**Work order:** Please quote exactly the lines below from the line containing "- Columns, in" to the line containing "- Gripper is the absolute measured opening", both lines included, and nothing else.

Items listed in a dataset:

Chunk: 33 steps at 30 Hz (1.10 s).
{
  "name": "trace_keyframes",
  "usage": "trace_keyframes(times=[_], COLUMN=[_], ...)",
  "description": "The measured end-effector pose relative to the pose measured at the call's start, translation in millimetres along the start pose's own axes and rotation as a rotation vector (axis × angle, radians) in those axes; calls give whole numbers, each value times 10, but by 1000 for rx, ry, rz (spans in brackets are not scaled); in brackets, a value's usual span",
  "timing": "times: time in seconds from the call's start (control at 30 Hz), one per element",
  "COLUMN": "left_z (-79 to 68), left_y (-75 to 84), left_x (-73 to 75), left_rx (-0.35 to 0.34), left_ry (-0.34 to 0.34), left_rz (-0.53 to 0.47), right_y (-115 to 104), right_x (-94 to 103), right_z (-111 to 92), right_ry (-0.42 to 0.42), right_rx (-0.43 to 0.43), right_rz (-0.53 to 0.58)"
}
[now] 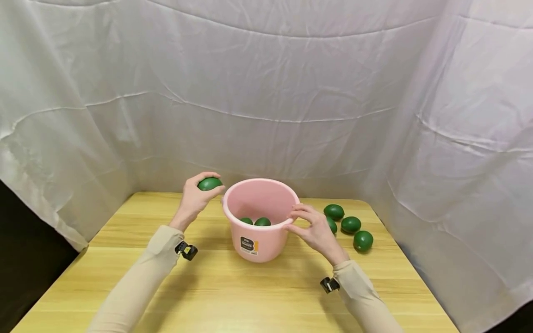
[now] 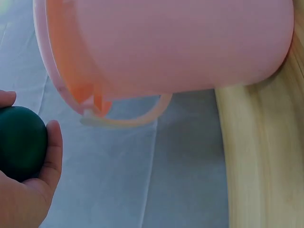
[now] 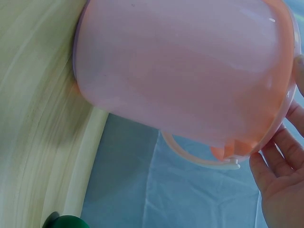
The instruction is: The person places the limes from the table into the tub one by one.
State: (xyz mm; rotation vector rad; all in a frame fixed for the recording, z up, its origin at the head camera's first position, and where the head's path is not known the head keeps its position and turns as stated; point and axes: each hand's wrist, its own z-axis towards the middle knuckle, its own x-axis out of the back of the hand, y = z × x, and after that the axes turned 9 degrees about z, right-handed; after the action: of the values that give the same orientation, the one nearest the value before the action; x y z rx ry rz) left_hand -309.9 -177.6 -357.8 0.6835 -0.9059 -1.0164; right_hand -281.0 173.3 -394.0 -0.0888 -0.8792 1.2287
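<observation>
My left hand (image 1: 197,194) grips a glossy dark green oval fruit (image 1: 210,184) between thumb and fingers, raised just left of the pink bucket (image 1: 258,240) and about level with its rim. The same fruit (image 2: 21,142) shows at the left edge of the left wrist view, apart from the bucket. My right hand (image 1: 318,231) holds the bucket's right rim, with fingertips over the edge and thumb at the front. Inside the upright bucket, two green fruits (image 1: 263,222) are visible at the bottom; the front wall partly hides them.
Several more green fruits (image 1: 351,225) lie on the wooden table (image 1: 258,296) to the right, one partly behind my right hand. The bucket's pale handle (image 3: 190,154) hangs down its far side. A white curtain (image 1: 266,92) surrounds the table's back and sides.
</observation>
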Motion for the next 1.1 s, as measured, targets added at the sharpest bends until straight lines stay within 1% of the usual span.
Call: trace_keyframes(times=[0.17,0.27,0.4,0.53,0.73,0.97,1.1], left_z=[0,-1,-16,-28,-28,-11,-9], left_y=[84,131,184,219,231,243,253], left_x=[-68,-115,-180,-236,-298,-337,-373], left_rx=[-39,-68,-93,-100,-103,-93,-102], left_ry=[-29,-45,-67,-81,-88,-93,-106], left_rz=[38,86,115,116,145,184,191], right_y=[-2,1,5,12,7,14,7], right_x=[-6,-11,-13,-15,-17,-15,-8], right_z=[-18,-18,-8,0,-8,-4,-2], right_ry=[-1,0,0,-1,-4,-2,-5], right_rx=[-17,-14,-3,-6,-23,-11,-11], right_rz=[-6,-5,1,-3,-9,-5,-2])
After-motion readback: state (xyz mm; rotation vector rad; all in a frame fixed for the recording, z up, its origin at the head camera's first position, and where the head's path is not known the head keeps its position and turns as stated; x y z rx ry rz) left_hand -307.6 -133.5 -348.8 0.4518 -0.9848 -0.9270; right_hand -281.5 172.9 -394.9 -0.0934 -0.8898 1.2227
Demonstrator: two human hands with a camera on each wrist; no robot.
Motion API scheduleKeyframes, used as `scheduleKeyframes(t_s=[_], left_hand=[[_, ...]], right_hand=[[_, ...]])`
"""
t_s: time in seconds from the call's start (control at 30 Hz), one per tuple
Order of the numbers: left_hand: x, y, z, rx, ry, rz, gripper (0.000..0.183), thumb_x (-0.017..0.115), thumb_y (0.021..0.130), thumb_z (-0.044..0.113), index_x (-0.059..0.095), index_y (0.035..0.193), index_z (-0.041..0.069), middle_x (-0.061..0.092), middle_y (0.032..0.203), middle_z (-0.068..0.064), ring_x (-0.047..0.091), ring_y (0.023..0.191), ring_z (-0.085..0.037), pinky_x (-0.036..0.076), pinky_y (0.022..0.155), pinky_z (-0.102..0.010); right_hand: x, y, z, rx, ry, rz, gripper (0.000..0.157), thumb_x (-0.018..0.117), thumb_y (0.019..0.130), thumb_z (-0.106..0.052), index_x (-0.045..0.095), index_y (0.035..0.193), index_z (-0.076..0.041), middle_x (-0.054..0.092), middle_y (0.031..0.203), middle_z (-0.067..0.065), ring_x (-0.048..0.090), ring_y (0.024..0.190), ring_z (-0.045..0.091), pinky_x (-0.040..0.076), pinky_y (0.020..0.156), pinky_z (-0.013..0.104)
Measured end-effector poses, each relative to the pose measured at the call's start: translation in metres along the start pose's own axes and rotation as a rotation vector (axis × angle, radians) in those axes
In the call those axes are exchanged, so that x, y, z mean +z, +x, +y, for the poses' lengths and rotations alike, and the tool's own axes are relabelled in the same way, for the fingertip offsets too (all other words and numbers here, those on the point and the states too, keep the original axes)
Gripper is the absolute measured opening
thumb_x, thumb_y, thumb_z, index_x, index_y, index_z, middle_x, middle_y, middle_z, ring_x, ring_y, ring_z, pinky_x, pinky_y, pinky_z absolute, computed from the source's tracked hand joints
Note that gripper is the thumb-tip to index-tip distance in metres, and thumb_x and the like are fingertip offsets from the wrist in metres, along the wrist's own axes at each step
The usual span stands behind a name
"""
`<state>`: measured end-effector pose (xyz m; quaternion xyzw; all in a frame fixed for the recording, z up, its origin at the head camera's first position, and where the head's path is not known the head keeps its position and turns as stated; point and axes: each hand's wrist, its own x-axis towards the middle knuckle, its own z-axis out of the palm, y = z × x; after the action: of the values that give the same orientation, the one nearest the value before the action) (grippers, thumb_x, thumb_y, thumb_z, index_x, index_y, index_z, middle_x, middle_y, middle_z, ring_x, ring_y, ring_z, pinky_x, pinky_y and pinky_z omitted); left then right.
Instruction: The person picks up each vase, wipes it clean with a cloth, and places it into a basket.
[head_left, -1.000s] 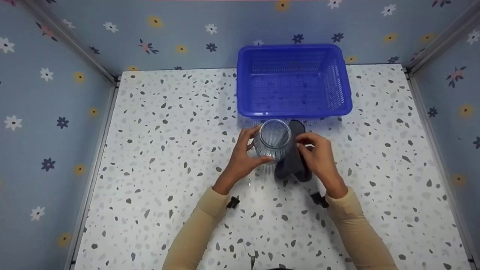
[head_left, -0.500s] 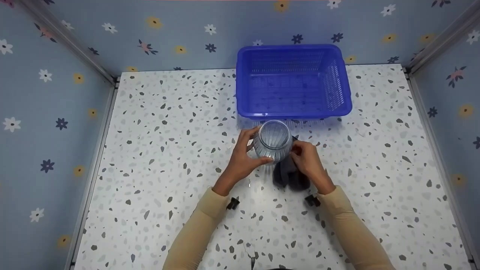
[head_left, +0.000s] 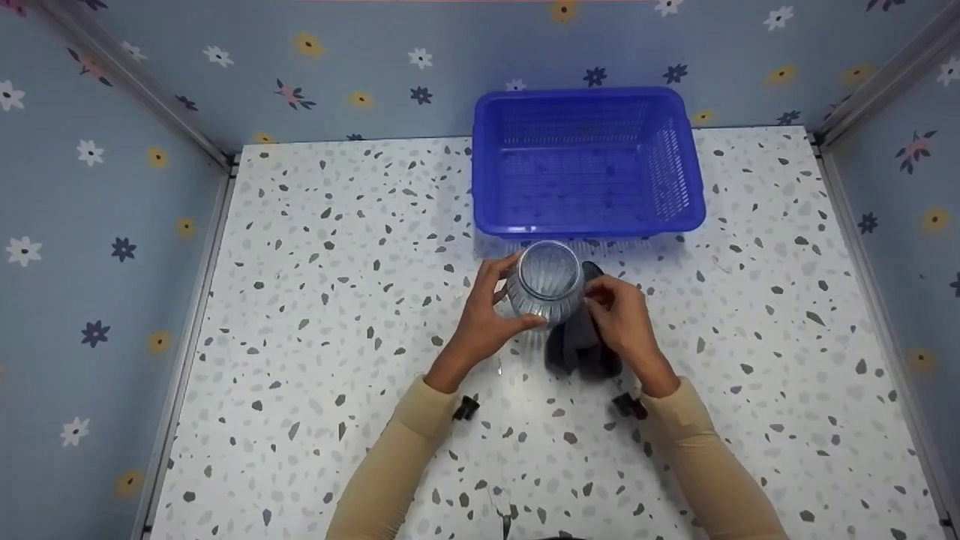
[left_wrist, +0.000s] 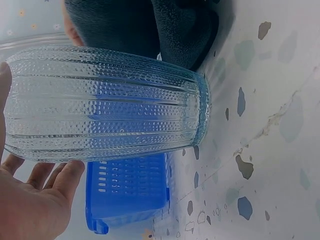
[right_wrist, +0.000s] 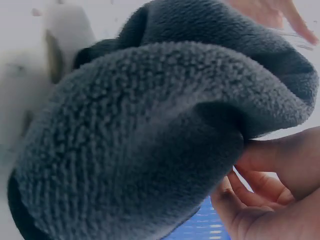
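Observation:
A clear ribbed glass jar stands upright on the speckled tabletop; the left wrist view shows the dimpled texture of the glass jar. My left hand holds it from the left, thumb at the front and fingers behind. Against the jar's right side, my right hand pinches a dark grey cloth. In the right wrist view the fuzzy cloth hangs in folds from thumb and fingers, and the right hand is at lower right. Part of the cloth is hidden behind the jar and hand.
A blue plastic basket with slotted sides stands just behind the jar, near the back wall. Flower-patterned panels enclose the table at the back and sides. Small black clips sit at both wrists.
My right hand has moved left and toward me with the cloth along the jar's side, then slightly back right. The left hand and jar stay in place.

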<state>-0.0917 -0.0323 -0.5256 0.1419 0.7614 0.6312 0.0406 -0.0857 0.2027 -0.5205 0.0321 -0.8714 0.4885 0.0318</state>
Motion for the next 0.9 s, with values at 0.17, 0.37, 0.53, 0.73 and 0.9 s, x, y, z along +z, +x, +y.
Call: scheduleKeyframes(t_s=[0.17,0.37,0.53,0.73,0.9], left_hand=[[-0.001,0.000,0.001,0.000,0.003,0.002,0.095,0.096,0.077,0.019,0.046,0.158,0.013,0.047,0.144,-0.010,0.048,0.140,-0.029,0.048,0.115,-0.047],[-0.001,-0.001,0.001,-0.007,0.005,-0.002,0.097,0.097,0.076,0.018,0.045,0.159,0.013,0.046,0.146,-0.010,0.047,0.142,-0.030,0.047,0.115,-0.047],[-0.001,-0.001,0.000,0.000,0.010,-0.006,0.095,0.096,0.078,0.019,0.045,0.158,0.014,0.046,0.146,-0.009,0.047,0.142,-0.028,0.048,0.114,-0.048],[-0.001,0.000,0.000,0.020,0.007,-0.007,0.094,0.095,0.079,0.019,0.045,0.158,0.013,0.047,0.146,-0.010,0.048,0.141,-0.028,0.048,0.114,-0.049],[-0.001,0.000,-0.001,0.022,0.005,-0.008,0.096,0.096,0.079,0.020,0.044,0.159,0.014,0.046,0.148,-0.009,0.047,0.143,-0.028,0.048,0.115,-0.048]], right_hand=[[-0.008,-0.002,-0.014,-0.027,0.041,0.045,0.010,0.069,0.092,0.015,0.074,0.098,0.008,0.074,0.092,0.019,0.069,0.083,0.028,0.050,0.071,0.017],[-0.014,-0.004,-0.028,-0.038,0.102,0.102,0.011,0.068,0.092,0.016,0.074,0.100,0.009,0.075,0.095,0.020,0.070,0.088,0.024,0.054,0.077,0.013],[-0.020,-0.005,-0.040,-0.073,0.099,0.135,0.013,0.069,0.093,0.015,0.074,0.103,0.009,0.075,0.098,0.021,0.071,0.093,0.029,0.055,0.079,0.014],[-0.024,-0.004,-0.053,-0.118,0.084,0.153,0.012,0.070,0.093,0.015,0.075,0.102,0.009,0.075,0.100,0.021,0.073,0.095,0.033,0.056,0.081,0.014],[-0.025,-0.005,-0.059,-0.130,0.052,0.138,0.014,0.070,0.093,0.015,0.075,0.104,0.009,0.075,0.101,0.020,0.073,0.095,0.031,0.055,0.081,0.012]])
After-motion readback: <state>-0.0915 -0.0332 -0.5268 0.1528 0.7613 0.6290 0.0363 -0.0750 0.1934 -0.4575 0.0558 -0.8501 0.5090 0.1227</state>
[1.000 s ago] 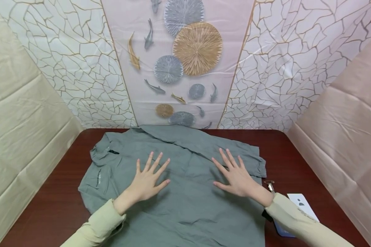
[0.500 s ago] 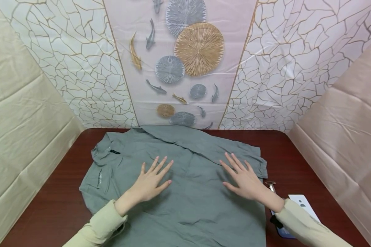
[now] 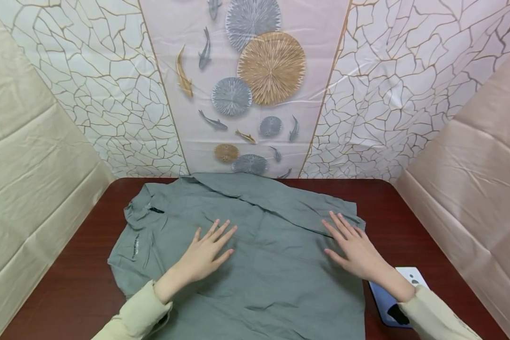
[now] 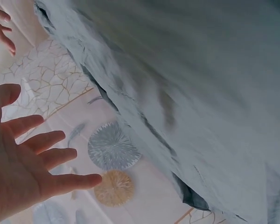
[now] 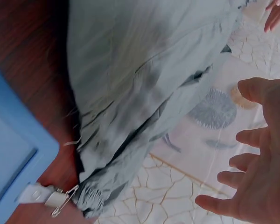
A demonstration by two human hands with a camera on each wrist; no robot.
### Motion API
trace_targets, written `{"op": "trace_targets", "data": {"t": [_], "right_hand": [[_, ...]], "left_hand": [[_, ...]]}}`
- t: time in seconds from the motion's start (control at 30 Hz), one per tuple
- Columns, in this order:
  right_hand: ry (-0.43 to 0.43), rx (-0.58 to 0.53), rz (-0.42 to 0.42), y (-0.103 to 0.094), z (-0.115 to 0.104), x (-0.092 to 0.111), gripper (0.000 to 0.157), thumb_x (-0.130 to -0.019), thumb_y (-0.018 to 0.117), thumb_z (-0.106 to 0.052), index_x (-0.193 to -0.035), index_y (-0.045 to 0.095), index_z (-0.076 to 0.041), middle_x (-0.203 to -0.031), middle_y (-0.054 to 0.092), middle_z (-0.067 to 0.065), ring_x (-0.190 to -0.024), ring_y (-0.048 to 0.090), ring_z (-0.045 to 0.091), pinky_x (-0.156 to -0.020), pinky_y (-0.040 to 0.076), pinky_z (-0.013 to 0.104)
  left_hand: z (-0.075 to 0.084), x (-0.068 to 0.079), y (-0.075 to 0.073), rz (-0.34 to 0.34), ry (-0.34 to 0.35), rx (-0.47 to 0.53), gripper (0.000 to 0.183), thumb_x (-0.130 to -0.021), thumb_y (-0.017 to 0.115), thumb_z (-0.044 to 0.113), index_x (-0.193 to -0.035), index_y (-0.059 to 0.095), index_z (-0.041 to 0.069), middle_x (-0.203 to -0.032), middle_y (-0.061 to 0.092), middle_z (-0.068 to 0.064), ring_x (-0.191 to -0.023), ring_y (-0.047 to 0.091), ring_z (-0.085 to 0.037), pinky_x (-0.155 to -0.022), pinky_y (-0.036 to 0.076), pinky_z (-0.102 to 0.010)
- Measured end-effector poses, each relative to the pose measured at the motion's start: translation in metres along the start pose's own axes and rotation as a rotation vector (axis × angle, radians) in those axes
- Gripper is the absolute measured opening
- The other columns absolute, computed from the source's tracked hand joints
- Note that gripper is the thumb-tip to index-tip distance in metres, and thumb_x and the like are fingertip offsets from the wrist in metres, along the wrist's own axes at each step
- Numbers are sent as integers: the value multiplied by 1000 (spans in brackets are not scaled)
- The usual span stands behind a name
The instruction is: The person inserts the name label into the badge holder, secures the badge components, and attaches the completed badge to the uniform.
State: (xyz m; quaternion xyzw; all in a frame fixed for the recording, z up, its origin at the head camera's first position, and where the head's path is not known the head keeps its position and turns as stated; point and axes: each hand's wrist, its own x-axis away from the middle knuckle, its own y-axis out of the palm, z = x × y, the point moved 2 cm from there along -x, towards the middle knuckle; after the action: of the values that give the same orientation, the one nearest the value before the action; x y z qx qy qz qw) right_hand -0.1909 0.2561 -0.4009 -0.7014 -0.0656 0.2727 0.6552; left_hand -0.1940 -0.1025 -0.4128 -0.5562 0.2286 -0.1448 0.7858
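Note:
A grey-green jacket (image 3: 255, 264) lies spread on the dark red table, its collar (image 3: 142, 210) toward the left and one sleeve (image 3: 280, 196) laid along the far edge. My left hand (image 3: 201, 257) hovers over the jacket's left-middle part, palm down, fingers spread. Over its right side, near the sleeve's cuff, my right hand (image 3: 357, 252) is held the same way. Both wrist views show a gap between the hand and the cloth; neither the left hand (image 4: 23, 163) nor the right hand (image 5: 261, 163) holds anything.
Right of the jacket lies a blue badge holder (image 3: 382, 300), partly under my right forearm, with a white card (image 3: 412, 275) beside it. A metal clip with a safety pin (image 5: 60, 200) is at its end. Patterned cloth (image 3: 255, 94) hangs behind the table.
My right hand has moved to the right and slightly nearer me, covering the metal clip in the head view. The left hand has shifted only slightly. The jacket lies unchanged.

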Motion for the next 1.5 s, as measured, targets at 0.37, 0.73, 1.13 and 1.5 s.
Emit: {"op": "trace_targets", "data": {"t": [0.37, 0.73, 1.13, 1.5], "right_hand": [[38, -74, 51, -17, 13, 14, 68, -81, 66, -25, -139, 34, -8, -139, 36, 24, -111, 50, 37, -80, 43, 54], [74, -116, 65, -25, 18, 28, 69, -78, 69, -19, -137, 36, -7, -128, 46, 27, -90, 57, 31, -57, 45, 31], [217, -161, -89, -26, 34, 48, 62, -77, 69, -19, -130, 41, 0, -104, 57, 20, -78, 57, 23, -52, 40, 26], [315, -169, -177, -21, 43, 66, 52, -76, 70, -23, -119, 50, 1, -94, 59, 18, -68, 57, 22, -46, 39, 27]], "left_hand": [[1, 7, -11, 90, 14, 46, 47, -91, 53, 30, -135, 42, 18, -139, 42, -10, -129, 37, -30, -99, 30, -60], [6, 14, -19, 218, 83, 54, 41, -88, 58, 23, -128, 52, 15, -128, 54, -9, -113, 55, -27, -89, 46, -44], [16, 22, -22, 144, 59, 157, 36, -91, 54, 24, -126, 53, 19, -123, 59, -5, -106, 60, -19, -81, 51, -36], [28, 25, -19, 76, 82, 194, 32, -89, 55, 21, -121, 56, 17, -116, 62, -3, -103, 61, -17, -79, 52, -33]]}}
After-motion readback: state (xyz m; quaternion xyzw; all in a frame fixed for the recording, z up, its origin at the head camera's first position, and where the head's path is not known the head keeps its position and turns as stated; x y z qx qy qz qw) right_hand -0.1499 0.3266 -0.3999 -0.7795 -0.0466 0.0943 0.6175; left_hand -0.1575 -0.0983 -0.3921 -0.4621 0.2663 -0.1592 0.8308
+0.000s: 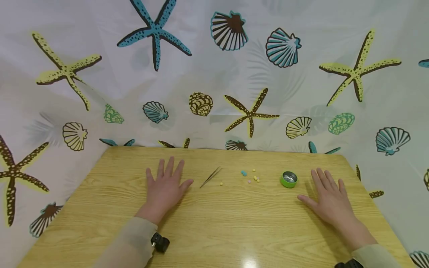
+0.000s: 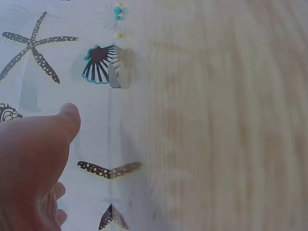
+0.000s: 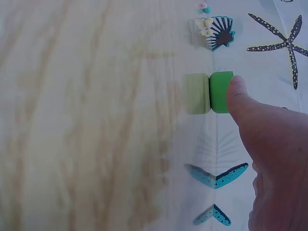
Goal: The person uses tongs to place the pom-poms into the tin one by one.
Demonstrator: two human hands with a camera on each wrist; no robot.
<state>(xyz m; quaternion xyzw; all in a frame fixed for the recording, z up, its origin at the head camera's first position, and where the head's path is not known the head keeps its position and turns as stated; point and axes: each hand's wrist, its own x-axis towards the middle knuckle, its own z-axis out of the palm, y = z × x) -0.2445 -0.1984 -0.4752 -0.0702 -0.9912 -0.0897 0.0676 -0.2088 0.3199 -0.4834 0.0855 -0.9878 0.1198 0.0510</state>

**Written solution:**
- Columns, in this order:
  right_hand: ry (-0.43 to 0.43), rx (-0.58 to 0.53), rz (-0.42 to 0.42), y (-0.103 to 0.094), z (-0.115 to 0.104), x (-0.092 to 0.111), gripper (0.000 to 0.157), thumb_x (-0.130 to -0.019), thumb_y (-0.018 to 0.117), thumb_z (-0.106 to 0.052), index_x (-0.193 to -0.035), index_y (-0.045 to 0.095), index_z (-0.076 to 0.041), middle_x (-0.203 to -0.031), middle_y (-0.054 to 0.092), middle_z (-0.067 to 0.065), ring_x (-0.190 to -0.024), ring_y (-0.048 to 0.090), ring_z (-0.045 to 0.091), pinky_x (-0.156 to -0.020), pinky_y (-0.040 to 0.076), pinky_z (-0.013 to 0.104)
  left_hand: z (-0.075 to 0.084), x (-0.068 to 0.079), y (-0.075 to 0.073), rz (-0.34 to 0.34), ry (-0.34 to 0.35), rx (-0.47 to 0.53), gripper (0.000 to 0.183), thumb_x (-0.130 to -0.021), thumb_y (-0.017 to 0.115), thumb_z (-0.044 to 0.113), index_x (-0.193 to -0.035), index_y (-0.059 to 0.095), index_z (-0.041 to 0.069), middle_x (-0.203 to -0.032), middle_y (-0.061 to 0.092), middle_z (-0.068 to 0.064), ring_x (-0.191 to -0.023), ring_y (-0.047 to 0.091), ring_z (-0.085 to 0.037), pinky_x (-0.155 to -0.022), pinky_y (-0.036 to 0.076), pinky_z (-0.102 to 0.010)
- Measured end-effector poses, each relative to the pose measured at the motion's start: translation in metres along the start pose's own axes and rotation as a rotation vector (axis × angle, radians) in those axes
- Gripper is the absolute measured opening

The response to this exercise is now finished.